1) Have a product the market needs (even if they don't know they need it yet.)
Yes. Easier said than done. The point is marketing mumbo-jumbo won't make a Me
Too product unique.

2) Explain __crisply & clearly__ why I need it. Focus on benefits more than
features. In short: Why should I care?

3) Make finding a complete features list easy. If I'm interested (i.e., I
think I will benefit) I'll want to see in detail all you can do for me.

4) Making finding a product comparison (e.g., free v paid) easy.

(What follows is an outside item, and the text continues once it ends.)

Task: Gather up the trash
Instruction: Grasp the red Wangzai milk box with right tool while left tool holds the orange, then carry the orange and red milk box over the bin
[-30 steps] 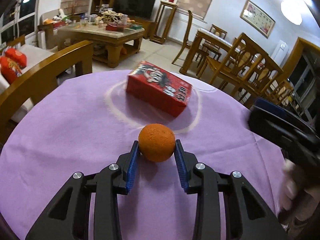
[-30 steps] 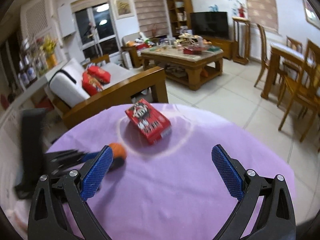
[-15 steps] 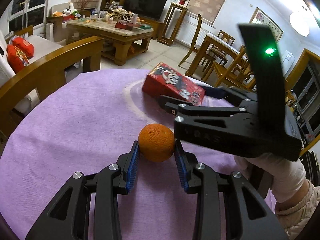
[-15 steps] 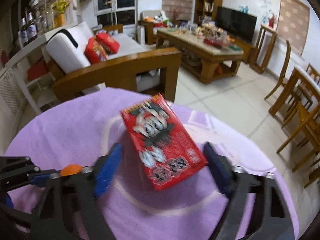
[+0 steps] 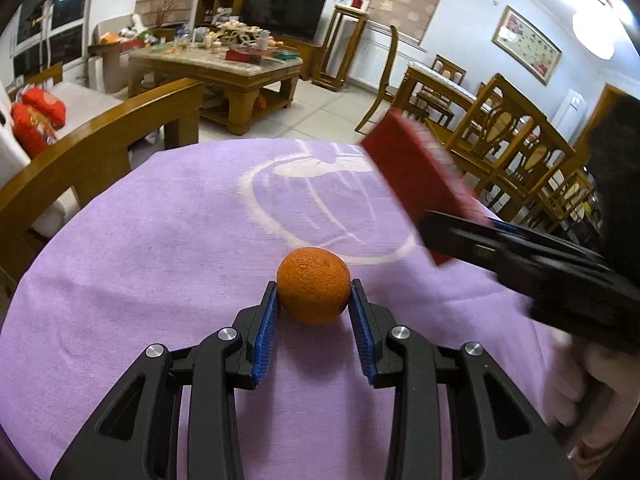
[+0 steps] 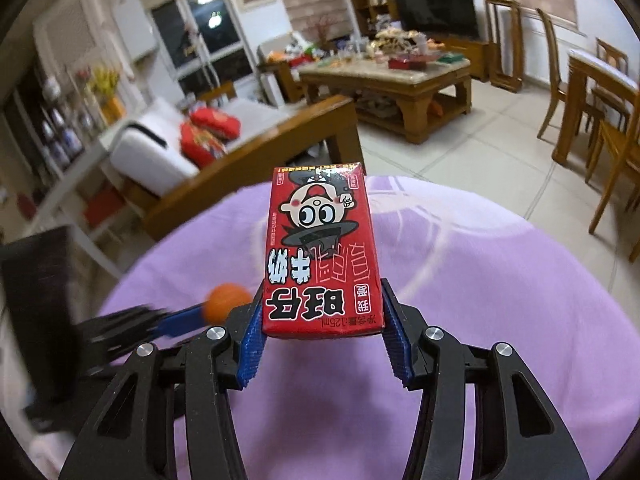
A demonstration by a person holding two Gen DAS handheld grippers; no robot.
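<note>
My left gripper (image 5: 314,300) is shut on an orange (image 5: 313,290) and holds it just above the purple tablecloth (image 5: 160,260). My right gripper (image 6: 322,312) is shut on a red milk carton (image 6: 322,252) and holds it lifted off the cloth. In the left wrist view the carton (image 5: 416,178) is blurred at the right, above the cloth, gripped by the right gripper (image 5: 472,236). In the right wrist view the orange (image 6: 226,302) shows at the left in the left gripper's blue pads (image 6: 180,322).
The round table's far edge (image 5: 248,142) faces a wooden armchair back (image 5: 100,148). Beyond are a cluttered coffee table (image 5: 224,64), wooden dining chairs (image 5: 516,136) at the right, a white sofa with red cushions (image 6: 200,136) and tiled floor.
My right gripper has closed on the red carton and lifted it off the cloth, toward the right. My left gripper keeps the orange in the same grip.
</note>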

5) Making finding an FAQ is easy, and make sure that FAQ is an FAQ and not
more marking spin.

6) Make finding pricing easy.

7) Maintain a semi-active Twitter accnt. If that looks left for dead then I'm
going to presume you're soon to fade as well. I can't commit to and invest my
time in a solutions that'll soon be MIA.

8) A free trial is NOT a proxy for any of the above. My time is valuable, so
free is not really free. If you can't clearly communicate your brand / product
to me then I'm going to presume you don't know, or are too lazy. In any case,
it's a red flag. I'm leaving.

9) Speaking of leaving: conversions are a false god. What's more important is
churn / retention. High conversions aren't good if there's also a lot of
churn. You want to build relationships, not one night stands.

10) If you think you're special and that any of the above doesn't apply to
you. Think again.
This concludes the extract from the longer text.